Athol Fugard’s new play, “The Train Driver,” takes place in the “new” South Africa of the present day, in a desolate graveyard where the ghosts of apartheid past won’t stay buried. The source of this harrowing two-hander was a news account of a desperate black mother who committed suicide by walking herself and her children into the path of a high-speed train. In Fugard’s metaphorical version — agonizingly well acted and directed with unflinching honesty by the 80-year-old scribe — a black gravedigger offers comfort to the frantic white train driver who has come in search of his victims’ grave.
Ritchie Coster gives a searing performance as Roelf Visagie, the train driver who was so traumatized by his experience that he’s walked away from his job, his home, and his family to search for the unmarked grave of the unknown woman and child who were crushed under the wheels of his train. Roelf is haunted by his indelible memory of the eye contact he made with the woman in that last moment, and it’s making him so crazy with rage, guilt, and helplessness that he’s almost incoherent — a killer of an acting assignment that Coster takes right to the edge.
Leon Addison Brown is equally amazing as Simon Hanabe, the aged gravedigger who sings to the dead when he hears them sighing, and does his best to keep feral dogs and marauding youth gangs from digging them up. Simon’s idiomatic speech patterns are pure music, and Brown delivers them in a quiet, entirely unselfconscious lyric voice.

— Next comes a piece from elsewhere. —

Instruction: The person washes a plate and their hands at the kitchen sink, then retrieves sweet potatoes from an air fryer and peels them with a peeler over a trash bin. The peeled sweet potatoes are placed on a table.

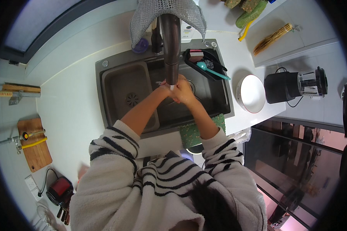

“I see he gets tired and I feel sorry for him,” says Simon, who tells Roelf that he won’t find white corpses in this black graveyard. “But he isn’t looking for a white people. He is looking for a black one without a name. So I show him where they are sleeping, the ones without names.”
When night falls, to the howls of wild animals supplied by sound man Brett Jarvis, Simon extends that compassion by taking Roelf into the mean little shack at the edge of the graveyard where he lives in shocking poverty with little more than the rags on his back furnished by costumer Susan Hilferty. Scorched by Stephen Strawbridge’s merciless lighting, Christopher H. Barreca’s parched set of this barren ground is almost unearthly.
The strength of Simon’s character derives from the man’s consistent decency and weary pragmatism. Fugard reveals both traits with a single image, in Simon’s custom of topping up each unmarked grave with some piece of detritus (a hubcap, a coffee pot) to distinguish it from all the other unmarked graves — and to keep him from digging it up again. Although Simon’s aware of the danger to himself, this decent man can’t help himself from sheltering Roelf until he exorcises the demons in his head.
Roelf’s character comes from the other side of the moon, deepening through change. In his initial rage and guilt, all he wanted to do was curse the dead woman for cutting off both their lives — but really, for shattering his white man’s view of post-apartheid South Africa and opening his eyes to the poverty, misery, and economic inequality that still prevails.
In Simon’s calming presence, the Afrikaaner gradually experiences a kinship with the old gravedigger and, by extension, with the desperate woman whose eyes he looked into and can’t forget. He still can’t tolerate the unbearable reality that people can still die of despair, unclaimed, unmourned and unnamed. But he accepts his own part in it.
A jolting, but plausible ending snuffs out whatever whiff of sentimentality might cling to Roelf’s moral growth and transformation. Here, as always, Fugard writes from immense reserves of sympathy for his suffering fellow humans. But instead of mellowing with age, he seems to have grown another, tougher skin to keep that existential pain at bay.